Tómas brachte das Gespräch auf Linda.

»Wir haben Reste von dunkelblauer Wolle an dem Messer gefunden … Du hast einen dunkelblauen Wollpulli getragen an dem Tag, als du die Leiche gefunden hast. Linda hatte eine Lebensversicherung abgeschlossen – du hättest einen direkten finanziellen Profit, wenn sie stürbe. Sag mir …« Tómas schaute Karl ernsthaft an. »Sag mir«, wiederholte er, »warum ich dich nicht hier und jetzt wegen Mordversuchs festnehmen sollte.«

Karl schwieg einen Augenblick und bat dann darum, mit dem Verteidiger allein in einem Raum reden zu dürfen. Nach diesem Zweiergespräch schien er bereit zu sein, sich zu diesem Thema zu äußern.

»Sie hielt das Messer umklammert, als ich sie gefunden habe. Du kannst mir nicht einfach eine Körperverletzung unterschieben, verdammt.«

Tómas schwieg, wartete.

»Ich weiß nicht, was über mich gekommen ist – ich habe das Messer im nächsten Garten versteckt, um, ja, ihr Ansehen zu retten.«

»Und weil du wusstest, dass du keine einzige Krone bekommen würdest, wenn sie sich das Leben genommen hätte.«

»Davon hatte ich keine Ahnung.« Er grinste und wusste zweifelsohne, dass bei der Hausdurchsuchung kein Exemplar von Lindas Vertrag gefunden worden war.

Tómas fragte nichts zur vermeintlichen häuslichen Gewalt. Da hatte die Polizei nichts in der Hand als Vermutungen und Leifurs Erzählungen von den Streitigkeiten zwischen Karl und Linda. Gemäß den letzten Neuigkeiten schien leider nichts darauf hinzudeuten, dass Linda wieder zu Bewusstsein kommen würde und gegen ihn aussagen könnte.

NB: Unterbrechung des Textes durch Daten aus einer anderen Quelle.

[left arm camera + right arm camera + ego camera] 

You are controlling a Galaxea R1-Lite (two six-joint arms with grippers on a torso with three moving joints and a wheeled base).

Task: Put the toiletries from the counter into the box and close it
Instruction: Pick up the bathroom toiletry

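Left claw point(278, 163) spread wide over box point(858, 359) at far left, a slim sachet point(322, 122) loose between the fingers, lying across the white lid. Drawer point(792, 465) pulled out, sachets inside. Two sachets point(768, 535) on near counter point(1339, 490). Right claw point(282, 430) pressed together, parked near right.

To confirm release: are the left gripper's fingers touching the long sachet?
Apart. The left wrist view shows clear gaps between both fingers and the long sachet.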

Tómas glaubte, nicht genug in der Hand zu haben, um einen Haftbefehl zu beantragen. Karl durfte am Ende des Verhörs wieder gehen, wurde aber angewiesen, im Dorf zu bleiben, falls die Polizei ihn nochmals kontaktieren musste.

»Ich komme ja nicht weg, alle Wege sind verschlossen«, sagte er und ging dann in die Dunkelheit hinaus.